For each case, participants first assigned a punishment length: “What do you think is an appropriate prison sentence for this offense? ___ years.” They entered responses into an open-ended text box. We required participants to respond with an integer value greater than zero, given that the description of each case specified that the target had been found guilty. Requiring responses to be greater than zero also ensured that the ratio between prison sentences (one of our primary dependent measures) would not be undefined. Next, participants rated how much punishment each case deserved using two scale-based measures similar to the punishment measure used in Study 1: “How much should [Target] be punished?” (1 = no punishment, 11 = most extreme punishment allowable by law) and “How severe a punishment should be given for this offense?” (1 = not at all, 11 = extremely). Responses to these two items (Study 2a: r = .94; Study 2b: r = .95) were averaged to create a composite.
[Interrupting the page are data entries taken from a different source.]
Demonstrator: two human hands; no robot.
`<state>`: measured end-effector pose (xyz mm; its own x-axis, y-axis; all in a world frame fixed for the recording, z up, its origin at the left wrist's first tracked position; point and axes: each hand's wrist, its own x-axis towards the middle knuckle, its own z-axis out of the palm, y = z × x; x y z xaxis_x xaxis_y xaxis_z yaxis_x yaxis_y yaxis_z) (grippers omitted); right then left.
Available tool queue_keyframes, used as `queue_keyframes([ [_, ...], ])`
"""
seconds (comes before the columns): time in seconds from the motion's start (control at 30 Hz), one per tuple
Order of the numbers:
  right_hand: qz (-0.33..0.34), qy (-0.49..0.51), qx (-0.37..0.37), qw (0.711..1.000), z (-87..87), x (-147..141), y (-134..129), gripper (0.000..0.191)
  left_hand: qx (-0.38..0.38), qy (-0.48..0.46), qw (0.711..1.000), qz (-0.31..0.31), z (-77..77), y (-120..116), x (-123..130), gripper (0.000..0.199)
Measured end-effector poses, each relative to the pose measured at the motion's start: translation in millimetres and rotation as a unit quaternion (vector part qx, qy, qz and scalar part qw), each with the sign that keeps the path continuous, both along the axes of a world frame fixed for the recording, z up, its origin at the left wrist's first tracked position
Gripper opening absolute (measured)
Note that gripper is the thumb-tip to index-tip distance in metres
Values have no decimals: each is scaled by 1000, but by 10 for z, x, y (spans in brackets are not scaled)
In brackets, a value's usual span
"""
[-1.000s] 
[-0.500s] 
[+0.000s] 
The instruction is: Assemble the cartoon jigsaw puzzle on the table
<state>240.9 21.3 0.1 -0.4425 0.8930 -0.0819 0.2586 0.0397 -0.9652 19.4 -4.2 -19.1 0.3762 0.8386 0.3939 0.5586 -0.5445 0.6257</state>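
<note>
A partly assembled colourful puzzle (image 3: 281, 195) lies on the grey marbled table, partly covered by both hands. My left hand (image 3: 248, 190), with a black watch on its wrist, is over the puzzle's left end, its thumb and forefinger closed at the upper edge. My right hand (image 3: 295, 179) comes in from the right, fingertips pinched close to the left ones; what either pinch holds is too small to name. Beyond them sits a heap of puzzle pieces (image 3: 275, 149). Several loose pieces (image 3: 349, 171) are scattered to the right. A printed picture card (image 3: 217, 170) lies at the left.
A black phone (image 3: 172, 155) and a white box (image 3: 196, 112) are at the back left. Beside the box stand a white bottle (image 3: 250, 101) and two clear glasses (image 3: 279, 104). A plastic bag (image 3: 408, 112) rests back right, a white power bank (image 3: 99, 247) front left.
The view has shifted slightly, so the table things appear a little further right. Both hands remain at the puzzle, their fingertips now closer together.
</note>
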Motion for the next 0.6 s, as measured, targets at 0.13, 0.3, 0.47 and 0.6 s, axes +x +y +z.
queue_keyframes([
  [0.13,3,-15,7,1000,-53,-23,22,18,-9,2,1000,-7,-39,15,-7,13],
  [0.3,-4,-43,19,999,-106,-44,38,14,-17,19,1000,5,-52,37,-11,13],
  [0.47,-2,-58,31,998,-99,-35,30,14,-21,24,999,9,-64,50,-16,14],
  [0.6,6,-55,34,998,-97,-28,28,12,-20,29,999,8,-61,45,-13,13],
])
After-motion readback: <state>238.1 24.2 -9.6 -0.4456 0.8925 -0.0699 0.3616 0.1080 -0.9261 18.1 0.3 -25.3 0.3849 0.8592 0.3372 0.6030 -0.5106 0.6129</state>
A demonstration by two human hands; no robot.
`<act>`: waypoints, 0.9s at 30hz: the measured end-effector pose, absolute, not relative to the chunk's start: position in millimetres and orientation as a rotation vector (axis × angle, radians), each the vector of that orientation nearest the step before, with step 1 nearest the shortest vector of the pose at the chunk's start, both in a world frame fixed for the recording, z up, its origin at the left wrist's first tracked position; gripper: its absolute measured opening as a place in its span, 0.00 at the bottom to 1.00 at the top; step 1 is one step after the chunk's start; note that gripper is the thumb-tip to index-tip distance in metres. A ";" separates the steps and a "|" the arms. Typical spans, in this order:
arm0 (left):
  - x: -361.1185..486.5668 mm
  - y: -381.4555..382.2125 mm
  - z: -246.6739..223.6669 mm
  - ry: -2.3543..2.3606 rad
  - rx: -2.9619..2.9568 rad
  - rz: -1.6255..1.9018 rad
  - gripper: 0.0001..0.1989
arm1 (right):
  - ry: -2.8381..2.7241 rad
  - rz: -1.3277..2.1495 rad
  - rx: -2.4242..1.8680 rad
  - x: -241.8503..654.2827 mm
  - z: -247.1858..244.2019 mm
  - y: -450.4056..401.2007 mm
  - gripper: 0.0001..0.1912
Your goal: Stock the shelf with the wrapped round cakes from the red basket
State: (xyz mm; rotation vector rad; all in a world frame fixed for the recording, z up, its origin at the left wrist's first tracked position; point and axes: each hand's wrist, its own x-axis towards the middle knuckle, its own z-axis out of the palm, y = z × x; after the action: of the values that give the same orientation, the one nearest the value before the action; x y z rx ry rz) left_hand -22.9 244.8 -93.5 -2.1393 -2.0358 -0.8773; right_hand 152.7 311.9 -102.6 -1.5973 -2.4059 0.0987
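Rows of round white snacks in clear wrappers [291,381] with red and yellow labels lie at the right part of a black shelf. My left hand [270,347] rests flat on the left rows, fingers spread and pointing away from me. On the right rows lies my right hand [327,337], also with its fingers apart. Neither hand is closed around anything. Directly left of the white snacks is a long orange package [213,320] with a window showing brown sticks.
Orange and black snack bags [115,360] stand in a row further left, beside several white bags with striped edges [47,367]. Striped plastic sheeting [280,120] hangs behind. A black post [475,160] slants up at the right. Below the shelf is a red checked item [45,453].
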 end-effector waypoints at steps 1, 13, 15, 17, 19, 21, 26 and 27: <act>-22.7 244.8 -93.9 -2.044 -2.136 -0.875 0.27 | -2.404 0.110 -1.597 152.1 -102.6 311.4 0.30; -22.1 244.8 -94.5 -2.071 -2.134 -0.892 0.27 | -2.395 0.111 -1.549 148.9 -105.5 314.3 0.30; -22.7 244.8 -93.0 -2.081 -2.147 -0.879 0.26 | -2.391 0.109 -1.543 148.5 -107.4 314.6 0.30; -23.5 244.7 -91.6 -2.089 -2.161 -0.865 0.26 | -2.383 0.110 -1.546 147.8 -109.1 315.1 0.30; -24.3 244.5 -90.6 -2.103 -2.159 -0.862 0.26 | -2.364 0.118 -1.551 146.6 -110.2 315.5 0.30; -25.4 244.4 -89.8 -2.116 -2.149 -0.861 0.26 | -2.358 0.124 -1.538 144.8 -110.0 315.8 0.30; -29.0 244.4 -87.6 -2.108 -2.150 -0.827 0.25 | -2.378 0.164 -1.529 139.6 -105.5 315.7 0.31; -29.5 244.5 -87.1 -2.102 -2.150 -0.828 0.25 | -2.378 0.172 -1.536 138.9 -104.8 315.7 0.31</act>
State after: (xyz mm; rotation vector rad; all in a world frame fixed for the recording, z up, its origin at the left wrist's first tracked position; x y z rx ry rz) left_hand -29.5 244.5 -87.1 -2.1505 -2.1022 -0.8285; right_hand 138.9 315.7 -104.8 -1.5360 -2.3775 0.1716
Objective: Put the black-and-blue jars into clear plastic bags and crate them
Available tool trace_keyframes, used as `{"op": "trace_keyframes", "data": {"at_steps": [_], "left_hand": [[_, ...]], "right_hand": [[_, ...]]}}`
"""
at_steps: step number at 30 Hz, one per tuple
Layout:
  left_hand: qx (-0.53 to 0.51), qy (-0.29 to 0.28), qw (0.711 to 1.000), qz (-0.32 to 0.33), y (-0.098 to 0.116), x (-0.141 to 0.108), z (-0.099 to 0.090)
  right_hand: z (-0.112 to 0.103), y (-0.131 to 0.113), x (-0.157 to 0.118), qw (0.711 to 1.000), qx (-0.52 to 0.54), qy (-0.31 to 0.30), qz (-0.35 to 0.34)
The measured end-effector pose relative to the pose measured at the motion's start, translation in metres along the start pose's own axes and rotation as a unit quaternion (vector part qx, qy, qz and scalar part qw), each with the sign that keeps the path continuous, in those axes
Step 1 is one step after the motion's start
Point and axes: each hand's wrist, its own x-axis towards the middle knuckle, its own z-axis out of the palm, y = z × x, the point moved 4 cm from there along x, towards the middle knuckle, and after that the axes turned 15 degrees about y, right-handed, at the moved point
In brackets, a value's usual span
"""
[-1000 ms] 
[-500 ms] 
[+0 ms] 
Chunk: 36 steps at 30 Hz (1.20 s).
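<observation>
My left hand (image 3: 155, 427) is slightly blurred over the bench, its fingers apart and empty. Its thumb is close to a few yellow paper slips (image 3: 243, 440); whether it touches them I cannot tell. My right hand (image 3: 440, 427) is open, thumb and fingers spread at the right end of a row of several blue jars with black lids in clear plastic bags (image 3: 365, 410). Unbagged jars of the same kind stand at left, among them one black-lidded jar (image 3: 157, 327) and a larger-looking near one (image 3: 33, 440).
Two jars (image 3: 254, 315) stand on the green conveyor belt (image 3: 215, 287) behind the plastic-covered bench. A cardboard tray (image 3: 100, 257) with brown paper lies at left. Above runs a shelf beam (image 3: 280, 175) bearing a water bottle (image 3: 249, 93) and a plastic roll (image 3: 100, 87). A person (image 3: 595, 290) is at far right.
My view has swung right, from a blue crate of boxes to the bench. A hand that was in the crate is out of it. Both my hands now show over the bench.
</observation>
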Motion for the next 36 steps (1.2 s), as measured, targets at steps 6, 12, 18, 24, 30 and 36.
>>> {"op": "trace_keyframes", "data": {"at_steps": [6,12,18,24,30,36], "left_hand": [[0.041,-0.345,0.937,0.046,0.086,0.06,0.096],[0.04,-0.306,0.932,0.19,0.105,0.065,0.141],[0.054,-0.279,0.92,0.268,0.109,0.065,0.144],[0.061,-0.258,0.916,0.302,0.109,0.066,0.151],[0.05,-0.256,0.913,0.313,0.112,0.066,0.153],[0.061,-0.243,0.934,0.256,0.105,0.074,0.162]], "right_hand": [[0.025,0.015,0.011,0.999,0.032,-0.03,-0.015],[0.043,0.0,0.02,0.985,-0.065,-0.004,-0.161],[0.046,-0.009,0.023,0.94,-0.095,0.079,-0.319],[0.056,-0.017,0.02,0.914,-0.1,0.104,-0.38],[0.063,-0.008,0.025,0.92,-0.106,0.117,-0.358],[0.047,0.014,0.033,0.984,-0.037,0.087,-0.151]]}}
Both studies also included two sets of exploratory measures. On the same page as the punishment measures, participants indicated how outraged they were about the case: “How morally outraged were you by this offense?” (1 = not at all, 11 = extremely). On a separate page at the end of the survey, they rated their moral conviction (Skitka & Morgan, 2014) for each type of transgression (e.g., aggravated assault), without reference to the more severe or less severe cases they saw earlier. For each transgression type, participants indicated to what extent their position is “a reflection of your core moral beliefs and convictions” and “connected to your beliefs about fundamental right and wrong” (1 = not at all, 5 = very much). Analyses of these measures are reported in the Supplemental Material, and they are not discussed further in the main manuscript.
Results
To assess the extent to which participants differentiated between the less severe and more severe cases within each pair, we created a within-participant difference score for each participant and each punishment measure by subtracting the participant’s judgment of the less severe case from their judgment of the more severe case, following the same procedure as in Study 1. For the open-ended punishment-length measure (i.e., the number of years in prison), we also examined the ratio between punishment lengths assigned to each case by dividing the participant’s judgment of the more severe case by their judgment of the less severe case. Table 1 summarizes all indicators of punishment-length adjustment between cases for each pair of transgressions in each study.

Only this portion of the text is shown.